(MATERIALS PROVIDED begins)
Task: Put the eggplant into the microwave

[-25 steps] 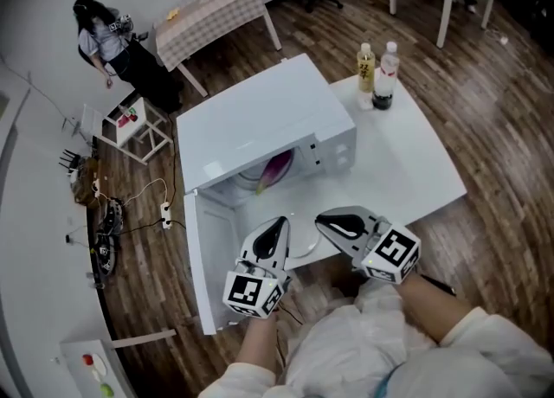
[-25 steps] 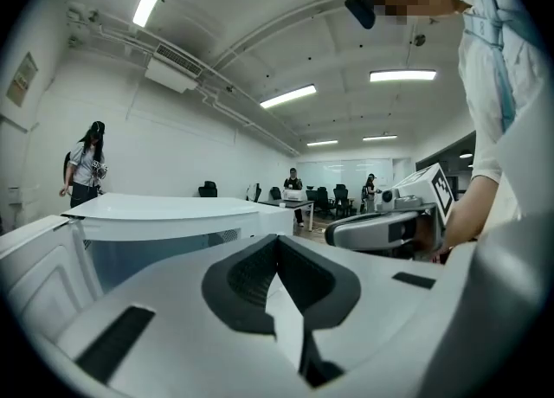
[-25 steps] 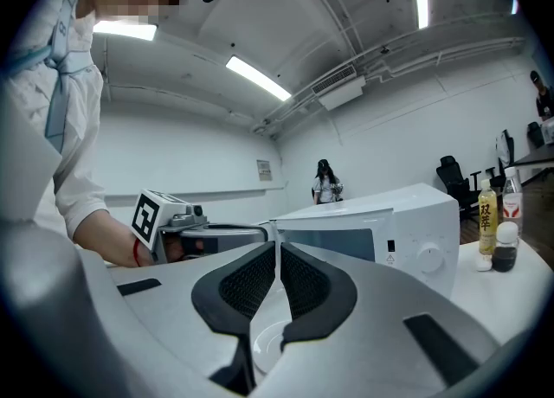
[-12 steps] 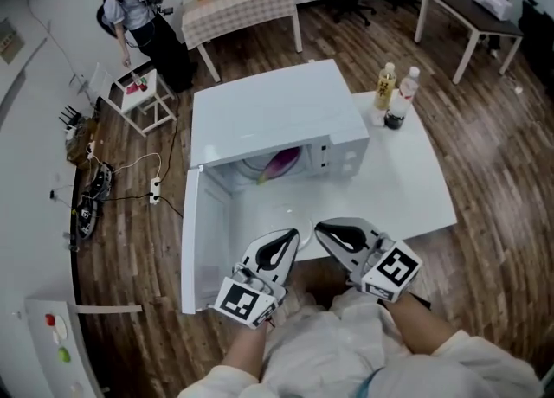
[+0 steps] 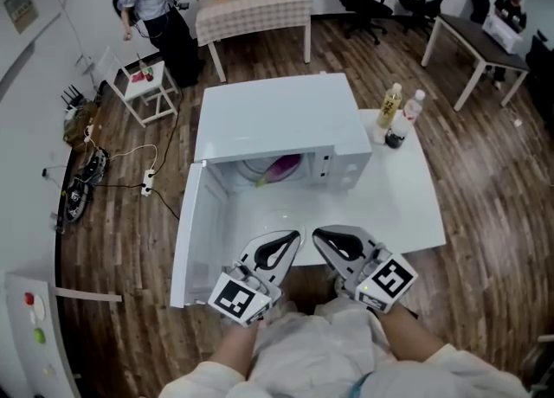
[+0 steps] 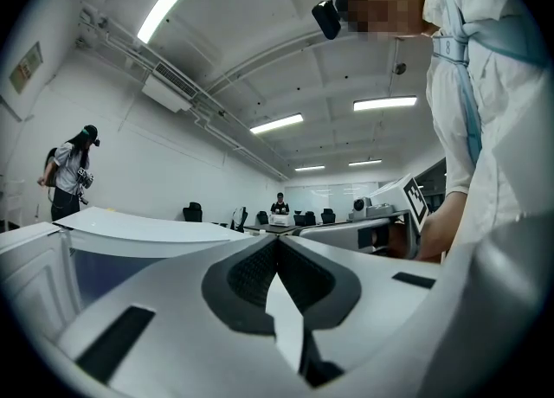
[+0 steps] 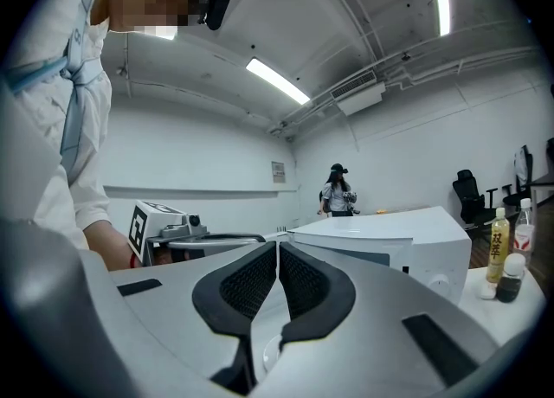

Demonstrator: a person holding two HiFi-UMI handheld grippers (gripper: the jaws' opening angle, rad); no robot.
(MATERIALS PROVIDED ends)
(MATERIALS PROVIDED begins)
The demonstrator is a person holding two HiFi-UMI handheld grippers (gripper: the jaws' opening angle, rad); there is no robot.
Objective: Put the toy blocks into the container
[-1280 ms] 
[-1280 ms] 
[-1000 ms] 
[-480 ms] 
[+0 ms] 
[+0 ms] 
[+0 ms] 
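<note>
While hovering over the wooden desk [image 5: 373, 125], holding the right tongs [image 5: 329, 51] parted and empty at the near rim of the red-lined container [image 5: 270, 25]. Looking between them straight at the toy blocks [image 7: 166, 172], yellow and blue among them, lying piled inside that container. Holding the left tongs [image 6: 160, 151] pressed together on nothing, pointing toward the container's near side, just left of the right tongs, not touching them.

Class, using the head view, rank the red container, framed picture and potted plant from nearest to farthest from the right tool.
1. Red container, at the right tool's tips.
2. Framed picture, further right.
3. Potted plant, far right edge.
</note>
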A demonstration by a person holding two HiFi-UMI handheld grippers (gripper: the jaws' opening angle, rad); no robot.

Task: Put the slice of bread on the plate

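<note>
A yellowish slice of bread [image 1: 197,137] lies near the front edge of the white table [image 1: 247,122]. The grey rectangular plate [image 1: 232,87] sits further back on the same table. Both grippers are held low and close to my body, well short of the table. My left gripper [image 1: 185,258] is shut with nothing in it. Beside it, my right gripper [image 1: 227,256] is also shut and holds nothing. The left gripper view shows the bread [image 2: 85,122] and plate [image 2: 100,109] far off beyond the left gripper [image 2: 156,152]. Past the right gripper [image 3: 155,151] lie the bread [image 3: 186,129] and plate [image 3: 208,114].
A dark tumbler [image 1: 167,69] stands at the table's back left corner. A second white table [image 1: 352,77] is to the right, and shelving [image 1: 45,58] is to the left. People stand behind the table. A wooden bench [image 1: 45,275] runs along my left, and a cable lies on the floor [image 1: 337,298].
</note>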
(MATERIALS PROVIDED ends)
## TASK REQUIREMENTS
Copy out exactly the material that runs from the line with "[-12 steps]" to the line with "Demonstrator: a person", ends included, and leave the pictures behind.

## TASK OUTPUT
[-12 steps] 
[+0 steps] 
[+0 steps] 
[+0 steps] 

Demonstrator: a person holding two HiFi-UMI handheld grippers (gripper: the jaws' opening angle, rad); no robot.

That concludes the answer to this exercise.